What to work on
Pictures stay out; please output the remaining data exactly.

Data below

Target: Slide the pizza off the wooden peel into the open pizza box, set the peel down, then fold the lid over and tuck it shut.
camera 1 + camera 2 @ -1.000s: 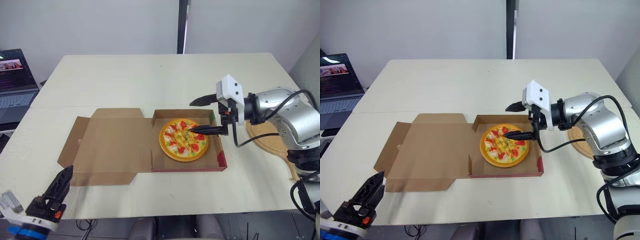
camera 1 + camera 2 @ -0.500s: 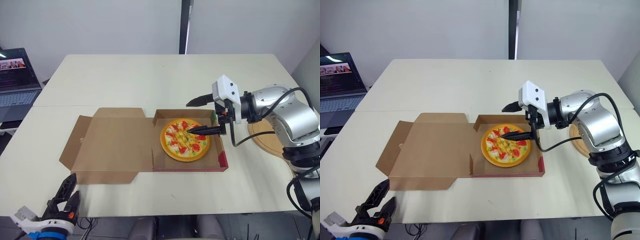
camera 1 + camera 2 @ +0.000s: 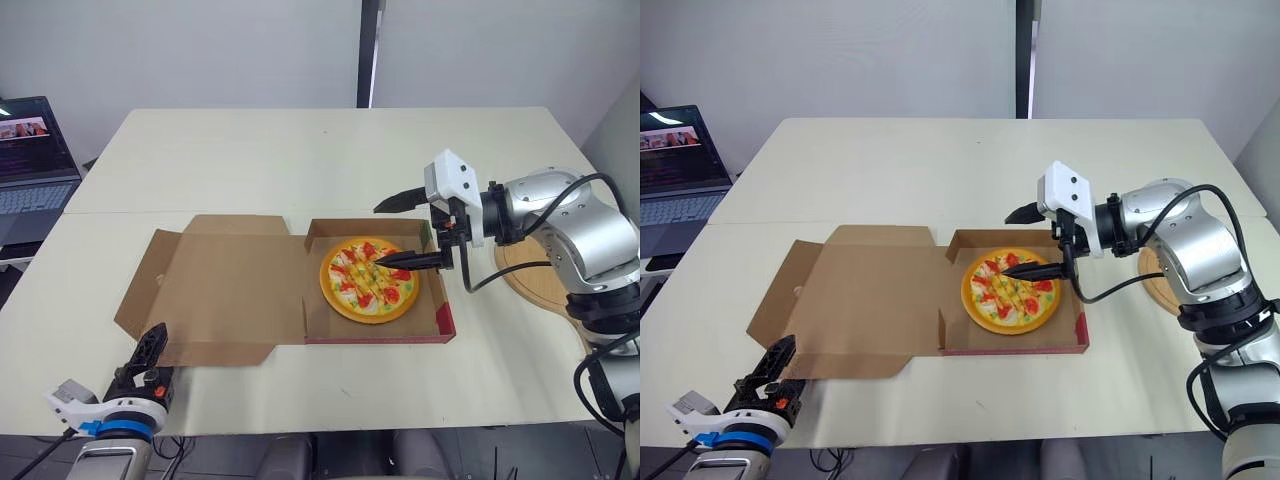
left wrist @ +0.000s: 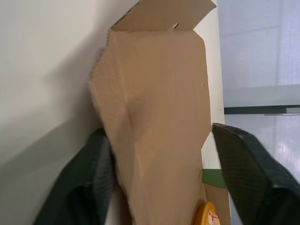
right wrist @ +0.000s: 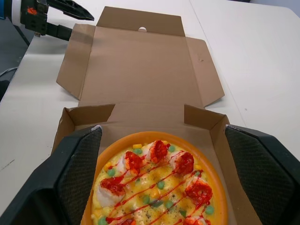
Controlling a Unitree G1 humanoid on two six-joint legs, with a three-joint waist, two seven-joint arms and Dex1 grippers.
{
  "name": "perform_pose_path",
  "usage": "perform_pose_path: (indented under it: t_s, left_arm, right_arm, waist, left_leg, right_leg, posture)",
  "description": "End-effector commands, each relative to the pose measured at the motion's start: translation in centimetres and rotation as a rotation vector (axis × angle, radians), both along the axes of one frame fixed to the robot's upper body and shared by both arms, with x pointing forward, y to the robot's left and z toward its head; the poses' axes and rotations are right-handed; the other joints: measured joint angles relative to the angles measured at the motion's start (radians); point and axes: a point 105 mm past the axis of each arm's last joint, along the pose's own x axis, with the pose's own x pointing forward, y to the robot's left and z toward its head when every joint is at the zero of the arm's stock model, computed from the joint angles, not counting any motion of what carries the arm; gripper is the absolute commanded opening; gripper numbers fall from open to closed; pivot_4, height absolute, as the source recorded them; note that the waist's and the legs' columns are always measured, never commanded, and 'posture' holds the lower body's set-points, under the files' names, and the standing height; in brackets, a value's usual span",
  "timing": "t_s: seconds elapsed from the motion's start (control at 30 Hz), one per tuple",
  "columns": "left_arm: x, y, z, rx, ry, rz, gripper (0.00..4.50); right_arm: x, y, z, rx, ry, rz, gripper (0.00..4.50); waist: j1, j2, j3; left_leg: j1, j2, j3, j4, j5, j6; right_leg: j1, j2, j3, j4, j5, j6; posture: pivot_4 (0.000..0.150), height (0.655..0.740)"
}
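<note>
The pizza (image 3: 368, 278), orange-rimmed with red and green toppings, lies in the tray of the open cardboard box (image 3: 440, 318). Its lid (image 3: 230, 285) lies flat on the table to the left. My right gripper (image 3: 384, 234) hovers open just over the pizza's far right side, one finger above it and one over the tray's back wall. The wooden peel (image 3: 540, 275) rests on the table at the right, partly hidden behind that arm. My left gripper (image 3: 152, 345) is open at the table's front edge. The lid's front flap (image 4: 154, 108) reaches between its fingers.
A laptop (image 3: 30, 165) stands open on a side table at the far left. A dark post (image 3: 368, 50) rises behind the table. Bare tabletop (image 3: 300, 160) stretches behind the box and in front of the tray.
My left gripper has come up and forward from below the table's edge to the lid's front left corner. The right gripper stays over the pizza.
</note>
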Motion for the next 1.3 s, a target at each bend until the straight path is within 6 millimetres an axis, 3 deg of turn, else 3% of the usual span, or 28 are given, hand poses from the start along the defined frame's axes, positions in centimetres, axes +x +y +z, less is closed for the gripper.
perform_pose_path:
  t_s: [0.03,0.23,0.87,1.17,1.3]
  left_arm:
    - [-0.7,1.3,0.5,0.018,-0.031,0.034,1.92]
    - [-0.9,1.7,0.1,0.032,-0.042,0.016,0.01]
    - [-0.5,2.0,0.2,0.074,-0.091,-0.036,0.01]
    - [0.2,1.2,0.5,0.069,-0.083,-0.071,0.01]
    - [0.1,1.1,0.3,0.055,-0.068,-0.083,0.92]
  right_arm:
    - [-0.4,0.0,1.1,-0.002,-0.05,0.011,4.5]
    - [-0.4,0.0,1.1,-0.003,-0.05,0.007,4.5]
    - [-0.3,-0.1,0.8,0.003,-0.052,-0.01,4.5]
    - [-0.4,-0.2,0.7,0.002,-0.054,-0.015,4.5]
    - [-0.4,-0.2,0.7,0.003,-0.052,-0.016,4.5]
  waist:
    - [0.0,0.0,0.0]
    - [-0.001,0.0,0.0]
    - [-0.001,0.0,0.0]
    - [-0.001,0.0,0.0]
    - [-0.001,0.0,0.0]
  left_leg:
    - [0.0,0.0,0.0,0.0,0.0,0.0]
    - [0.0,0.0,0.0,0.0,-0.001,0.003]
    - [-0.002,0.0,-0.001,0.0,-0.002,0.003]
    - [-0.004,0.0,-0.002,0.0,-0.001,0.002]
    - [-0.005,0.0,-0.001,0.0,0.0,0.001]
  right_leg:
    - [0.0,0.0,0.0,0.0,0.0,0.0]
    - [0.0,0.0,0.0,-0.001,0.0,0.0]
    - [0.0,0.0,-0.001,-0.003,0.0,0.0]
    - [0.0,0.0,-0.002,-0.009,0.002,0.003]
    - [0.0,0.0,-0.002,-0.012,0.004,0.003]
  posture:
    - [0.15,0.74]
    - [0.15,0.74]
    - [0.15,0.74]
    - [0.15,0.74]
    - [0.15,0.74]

The answer
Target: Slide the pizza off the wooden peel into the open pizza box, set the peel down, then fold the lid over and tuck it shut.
camera 1 + camera 2 @ -1.000s: 
camera 1 + camera 2 @ -0.500s: 
camera 1 + camera 2 @ +0.000s: 
left wrist @ +0.000s: 
right wrist @ +0.000s: 
Controlling a Unitree G1 humanoid on two six-joint legs, with a three-joint waist, two seven-joint arms and Dex1 grippers.
{
  "name": "perform_pose_path",
  "usage": "perform_pose_path: (indented under it: t_s, left_arm, right_arm, waist, left_leg, right_leg, posture)",
  "description": "End-effector commands, each relative to the pose measured at the motion's start: translation in centimetres and rotation as a rotation vector (axis × angle, radians), both along the axes of one frame fixed to the robot's upper body and shared by both arms, with x pointing forward, y to the robot's left and z toward its head; the poses' axes and rotations are right-handed; the other joints: measured joint angles relative to the angles measured at the motion's start (radians); point and axes: a point 105 mm past the axis of each arm's last joint, along the pose's own x axis, with the pose's own x pointing forward, y to the robot's left and z toward its head when every joint is at the zero of the arm's stock model, computed from the joint angles, not counting any motion of what carries the arm; gripper is the absolute commanded opening; gripper numbers fall from open to closed; pivot_4, height absolute, as the source recorded them; note that the waist's and the legs' columns are always measured, never commanded, and 'posture' holds the lower body's set-points, under the files' names, and the standing height; in brackets, a value's usual span",
  "timing": "t_s: seconds elapsed from the motion's start (control at 30 Hz), one per tuple",
  "columns": "left_arm: x, y, z, rx, ry, rz, gripper (0.00..4.50); right_arm: x, y, z, rx, ry, rz, gripper (0.00..4.50); waist: j1, j2, j3; left_leg: j1, j2, j3, j4, j5, j6; right_leg: j1, j2, j3, j4, j5, j6; posture: pivot_4 (0.000..0.150), height (0.655..0.740)"
}
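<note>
The pizza (image 3: 368, 278), orange-rimmed with red and green toppings, lies in the tray of the open cardboard box (image 3: 440, 318). Its lid (image 3: 230, 285) lies flat on the table to the left. My right gripper (image 3: 384, 234) hovers open just over the pizza's far right side, one finger above it and one over the tray's back wall. The wooden peel (image 3: 540, 275) rests on the table at the right, partly hidden behind that arm. My left gripper (image 3: 152, 345) is open at the table's front edge. The lid's front flap (image 4: 154, 108) reaches between its fingers.
A laptop (image 3: 30, 165) stands open on a side table at the far left. A dark post (image 3: 368, 50) rises behind the table. Bare tabletop (image 3: 300, 160) stretches behind the box and in front of the tray.
My left gripper has come up and forward from below the table's edge to the lid's front left corner. The right gripper stays over the pizza.
</note>
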Motion for the next 1.3 s, a target at each bend until the straight path is within 6 millimetres an axis, 3 deg of turn, else 3% of the usual span, or 28 are given, hand poses from the start along the defined frame's axes, positions in centimetres, axes +x +y +z, less is closed for the gripper.
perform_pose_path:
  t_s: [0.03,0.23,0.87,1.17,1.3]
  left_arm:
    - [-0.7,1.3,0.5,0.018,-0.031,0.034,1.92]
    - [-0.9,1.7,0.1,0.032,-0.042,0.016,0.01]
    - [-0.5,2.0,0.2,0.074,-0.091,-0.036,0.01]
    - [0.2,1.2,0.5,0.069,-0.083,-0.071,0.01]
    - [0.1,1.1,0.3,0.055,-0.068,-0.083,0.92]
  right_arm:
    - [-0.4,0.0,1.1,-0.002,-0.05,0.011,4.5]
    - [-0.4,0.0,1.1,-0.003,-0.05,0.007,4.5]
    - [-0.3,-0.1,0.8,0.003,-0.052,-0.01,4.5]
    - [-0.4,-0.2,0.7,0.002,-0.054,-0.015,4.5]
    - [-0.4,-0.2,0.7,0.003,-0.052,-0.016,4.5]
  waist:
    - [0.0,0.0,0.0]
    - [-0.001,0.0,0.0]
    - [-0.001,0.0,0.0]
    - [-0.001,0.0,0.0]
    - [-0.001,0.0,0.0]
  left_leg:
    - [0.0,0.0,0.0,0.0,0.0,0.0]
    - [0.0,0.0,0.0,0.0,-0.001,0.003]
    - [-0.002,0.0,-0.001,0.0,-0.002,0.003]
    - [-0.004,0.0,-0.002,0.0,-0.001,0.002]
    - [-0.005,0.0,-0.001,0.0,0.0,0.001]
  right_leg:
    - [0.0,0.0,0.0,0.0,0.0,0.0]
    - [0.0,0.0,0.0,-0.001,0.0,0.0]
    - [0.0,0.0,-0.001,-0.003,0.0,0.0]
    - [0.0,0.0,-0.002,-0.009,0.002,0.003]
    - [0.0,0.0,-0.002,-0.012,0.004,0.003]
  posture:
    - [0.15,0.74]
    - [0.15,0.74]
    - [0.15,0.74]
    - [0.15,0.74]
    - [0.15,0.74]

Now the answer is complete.